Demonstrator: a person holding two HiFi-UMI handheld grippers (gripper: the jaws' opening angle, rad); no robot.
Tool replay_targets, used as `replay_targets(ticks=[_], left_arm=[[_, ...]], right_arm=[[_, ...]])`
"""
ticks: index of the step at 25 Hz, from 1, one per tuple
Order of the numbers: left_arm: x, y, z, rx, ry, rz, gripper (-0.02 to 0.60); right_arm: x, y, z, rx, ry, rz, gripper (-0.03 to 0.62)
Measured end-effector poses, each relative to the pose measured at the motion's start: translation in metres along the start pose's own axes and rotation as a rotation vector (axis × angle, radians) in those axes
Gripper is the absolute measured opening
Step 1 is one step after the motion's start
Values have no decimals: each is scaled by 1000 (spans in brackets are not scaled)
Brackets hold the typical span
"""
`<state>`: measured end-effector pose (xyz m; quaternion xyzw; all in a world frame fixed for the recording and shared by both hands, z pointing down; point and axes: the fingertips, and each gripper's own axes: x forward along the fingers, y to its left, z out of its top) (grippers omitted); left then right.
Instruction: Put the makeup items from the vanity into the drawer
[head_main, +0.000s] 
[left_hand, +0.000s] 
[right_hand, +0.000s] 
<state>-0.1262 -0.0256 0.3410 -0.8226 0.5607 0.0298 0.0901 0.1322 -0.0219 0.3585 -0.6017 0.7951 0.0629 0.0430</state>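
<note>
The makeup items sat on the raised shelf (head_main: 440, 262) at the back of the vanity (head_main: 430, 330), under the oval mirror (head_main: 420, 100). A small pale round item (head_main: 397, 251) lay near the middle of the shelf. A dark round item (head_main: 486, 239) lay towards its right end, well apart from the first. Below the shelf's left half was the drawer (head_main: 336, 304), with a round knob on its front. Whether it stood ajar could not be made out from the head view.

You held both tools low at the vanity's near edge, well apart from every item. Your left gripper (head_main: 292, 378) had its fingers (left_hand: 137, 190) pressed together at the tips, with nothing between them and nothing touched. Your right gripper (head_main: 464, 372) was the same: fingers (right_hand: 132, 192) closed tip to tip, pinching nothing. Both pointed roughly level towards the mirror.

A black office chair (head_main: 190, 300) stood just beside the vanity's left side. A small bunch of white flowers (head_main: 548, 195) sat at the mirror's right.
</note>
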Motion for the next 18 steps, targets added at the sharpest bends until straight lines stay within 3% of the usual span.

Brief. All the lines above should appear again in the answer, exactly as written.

Result of this task.
Demonstrator: a person holding two HiFi-UMI handheld grippers (gripper: the jaws' opening angle, rad); no robot.
Tool replay_targets, used as `replay_targets(ticks=[_], left_arm=[[_, ...]], right_arm=[[_, ...]])`
"""
ticks: index of the step at 25 Hz, from 1, one per tuple
Order of the numbers: left_arm: x, y, z, rx, ry, rz, gripper (-0.02 to 0.60); right_arm: x, y, z, rx, ry, rz, gripper (-0.03 to 0.62)
Measured end-effector poses, each relative to the pose measured at the motion's start: translation in metres along the start pose's own axes and rotation as a rotation vector (axis × angle, radians) in those axes
Gripper is the absolute measured opening
Step 1 is one step after the motion's start
Values have no decimals: each is scaled by 1000 (spans in brackets are not scaled)
Brackets hold the typical span
"""
`<state>`: measured end-effector pose (xyz m; quaternion xyzw; all in a world frame fixed for the recording and shared by both hands, z pointing down; point and axes: the fingertips, and each gripper's own axes: x forward along the fingers, y to its left, z out of its top) (grippers omitted); left then right.
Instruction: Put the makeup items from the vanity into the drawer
[head_main, +0.000s] 
[left_hand, +0.000s] 
[right_hand, +0.000s] 
<state>-0.1262 -0.0256 0.3410 -0.8226 0.5607 0.0298 0.0901 0.1322 -0.0219 0.3585 -0.6017 0.7951 0.0629 0.0430</state>
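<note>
The makeup items sat on the raised shelf (head_main: 440, 262) at the back of the vanity (head_main: 430, 330), under the oval mirror (head_main: 420, 100). A small pale round item (head_main: 397, 251) lay near the middle of the shelf. A dark round item (head_main: 486, 239) lay towards its right end, well apart from the first. Below the shelf's left half was the drawer (head_main: 336, 304), with a round knob on its front. Whether it stood ajar could not be made out from the head view.

You held both tools low at the vanity's near edge, well apart from every item. Your left gripper (head_main: 292, 378) had its fingers (left_hand: 137, 190) pressed together at the tips, with nothing between them and nothing touched. Your right gripper (head_main: 464, 372) was the same: fingers (right_hand: 132, 192) closed tip to tip, pinching nothing. Both pointed roughly level towards the mirror.

A black office chair (head_main: 190, 300) stood just beside the vanity's left side. A small bunch of white flowers (head_main: 548, 195) sat at the mirror's right.
</note>
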Motion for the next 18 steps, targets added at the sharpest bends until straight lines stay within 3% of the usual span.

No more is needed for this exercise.